Erstellt von: Occitanus am 14.06.2020

Stammwürze: 12.7% | Bittere: 12 IBU | Farbe: 11 EBC | Alkohol: 5.1 %

Ausgewogenes und vollmundiges Weizen. 1. Platz in der Kategorie Weizen beim BJCP-Wettbewerb der HBCON 2020.

Brauwasser

Hauptguss:

27 L

Nachguss:

17 L

Gesamt:

44 L

Schüttung

Helles Weizenmalz:

3900 g (54.2%)

Pilsner Malz:

1100 g (15.3%)

Wiener Malz:

1100 g (15.3%)

Münchener Malz 25:

1100 g (15.3%)

Gesamt:

7.2 kg

Maischplan:

Einmaischen:

38 °C

1.Rast:

45 °C für 15 min

2.Rast:

55 °C für 5 min

3.Rast:

63 °C für 40 min

4.Rast:

72 °C für 30 min

Abmaischen:

78 °C

Würzekochen: ?

Würzekochzeit:

70 min

Hallertauer Diamant (Vorderwürze):

12 g, % α-Säure

Hallertauer Diamant:

7 g, % α-Säure , 20 min

Hersbrucker:

16 g, % α-Säure , 10 min

Gärung und Reifung:

Hefe:

W205

Gärtemperatur:

16 °C

Endvergärungsgrad:

75%

Karbonisierung:

6.5 g/l

Anmerkungen des Autors zu diesem Rezept

Für meinen Geschmack ein sehr rundes Weizen mit leichter Hopfenblume, stabilem Schaum und guter Rezenz. Habe auf die 30 Liter einen 1,5 Liter Starter mit der W 205 gemacht und bei 14,5°C angestellt. Dann bei 16°C bis kurz vor Ende der Hauptgärung vergoren. Ganz zum Schluss bis auf 20°C kommen lassen. Mir schmeckt es nach zwei Wochen Kaltreifung am besten.
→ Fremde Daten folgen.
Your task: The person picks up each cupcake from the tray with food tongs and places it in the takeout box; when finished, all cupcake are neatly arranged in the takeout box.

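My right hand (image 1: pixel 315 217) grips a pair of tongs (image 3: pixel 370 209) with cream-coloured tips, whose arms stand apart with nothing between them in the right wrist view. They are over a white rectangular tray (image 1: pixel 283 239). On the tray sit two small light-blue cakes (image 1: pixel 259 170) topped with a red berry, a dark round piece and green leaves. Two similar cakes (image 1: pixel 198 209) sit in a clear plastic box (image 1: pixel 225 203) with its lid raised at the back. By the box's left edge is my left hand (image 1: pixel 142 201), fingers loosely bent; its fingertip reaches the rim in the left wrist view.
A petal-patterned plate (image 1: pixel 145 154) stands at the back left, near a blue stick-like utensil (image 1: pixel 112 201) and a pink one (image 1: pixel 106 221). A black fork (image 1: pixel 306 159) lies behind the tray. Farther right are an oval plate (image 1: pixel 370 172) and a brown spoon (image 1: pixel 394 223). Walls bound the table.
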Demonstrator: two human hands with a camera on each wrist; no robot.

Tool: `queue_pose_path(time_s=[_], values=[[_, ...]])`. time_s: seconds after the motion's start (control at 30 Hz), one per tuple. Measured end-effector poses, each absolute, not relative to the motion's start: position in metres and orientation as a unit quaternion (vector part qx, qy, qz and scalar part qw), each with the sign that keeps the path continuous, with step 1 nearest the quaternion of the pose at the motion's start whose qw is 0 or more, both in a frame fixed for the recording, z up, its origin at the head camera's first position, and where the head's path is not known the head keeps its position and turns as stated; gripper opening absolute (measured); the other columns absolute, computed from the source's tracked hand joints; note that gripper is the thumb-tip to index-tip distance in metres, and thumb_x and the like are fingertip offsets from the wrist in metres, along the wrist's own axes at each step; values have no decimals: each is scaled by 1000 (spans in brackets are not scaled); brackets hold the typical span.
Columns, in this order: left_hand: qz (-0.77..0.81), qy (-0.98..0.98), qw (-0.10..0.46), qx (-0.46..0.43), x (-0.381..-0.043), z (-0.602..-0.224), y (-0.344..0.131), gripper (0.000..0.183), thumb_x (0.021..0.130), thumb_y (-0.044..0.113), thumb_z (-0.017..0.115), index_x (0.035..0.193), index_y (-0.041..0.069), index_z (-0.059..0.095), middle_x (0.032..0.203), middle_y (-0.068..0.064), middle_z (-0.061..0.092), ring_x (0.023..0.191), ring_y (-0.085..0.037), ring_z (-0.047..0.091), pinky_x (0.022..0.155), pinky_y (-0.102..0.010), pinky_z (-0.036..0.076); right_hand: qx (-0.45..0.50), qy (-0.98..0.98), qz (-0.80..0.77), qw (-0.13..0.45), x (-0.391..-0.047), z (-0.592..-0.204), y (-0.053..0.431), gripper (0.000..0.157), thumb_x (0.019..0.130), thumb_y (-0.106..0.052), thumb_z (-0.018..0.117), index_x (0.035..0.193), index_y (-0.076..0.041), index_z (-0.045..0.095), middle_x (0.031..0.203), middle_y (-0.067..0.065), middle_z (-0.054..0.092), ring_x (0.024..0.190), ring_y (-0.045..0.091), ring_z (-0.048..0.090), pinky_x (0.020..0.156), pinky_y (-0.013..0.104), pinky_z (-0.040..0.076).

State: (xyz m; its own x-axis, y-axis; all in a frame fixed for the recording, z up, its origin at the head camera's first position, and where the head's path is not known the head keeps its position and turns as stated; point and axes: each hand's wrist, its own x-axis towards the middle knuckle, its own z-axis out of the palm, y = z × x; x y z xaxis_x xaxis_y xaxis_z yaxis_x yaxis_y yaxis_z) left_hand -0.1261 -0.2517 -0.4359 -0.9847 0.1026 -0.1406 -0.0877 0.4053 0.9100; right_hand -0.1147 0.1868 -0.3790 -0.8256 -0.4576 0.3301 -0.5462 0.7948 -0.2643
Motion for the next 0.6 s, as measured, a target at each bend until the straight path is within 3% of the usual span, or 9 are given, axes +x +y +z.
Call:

Die W220 macht aus dem Rezept auch ein tolles Weizen, bei dem nach meinem Empfinden etwas mehr Nelke durch kommt.

Benutzerkommentare zu diesem Rezept

Occitanus 17.06.20, 20:56 Uhr
Nein, ist keine gestrippte Schneider. Die W 205 kann man von der Hefebank Weihenstephan oder als Alba - TUM 205 bei der TU München bekommen.
BrauSven 17.06.20, 20:42 Uhr
Danke für das Einstellen des Rezepts. Wo bekommt man die W205? Oder ist das die gestrippte Schneider?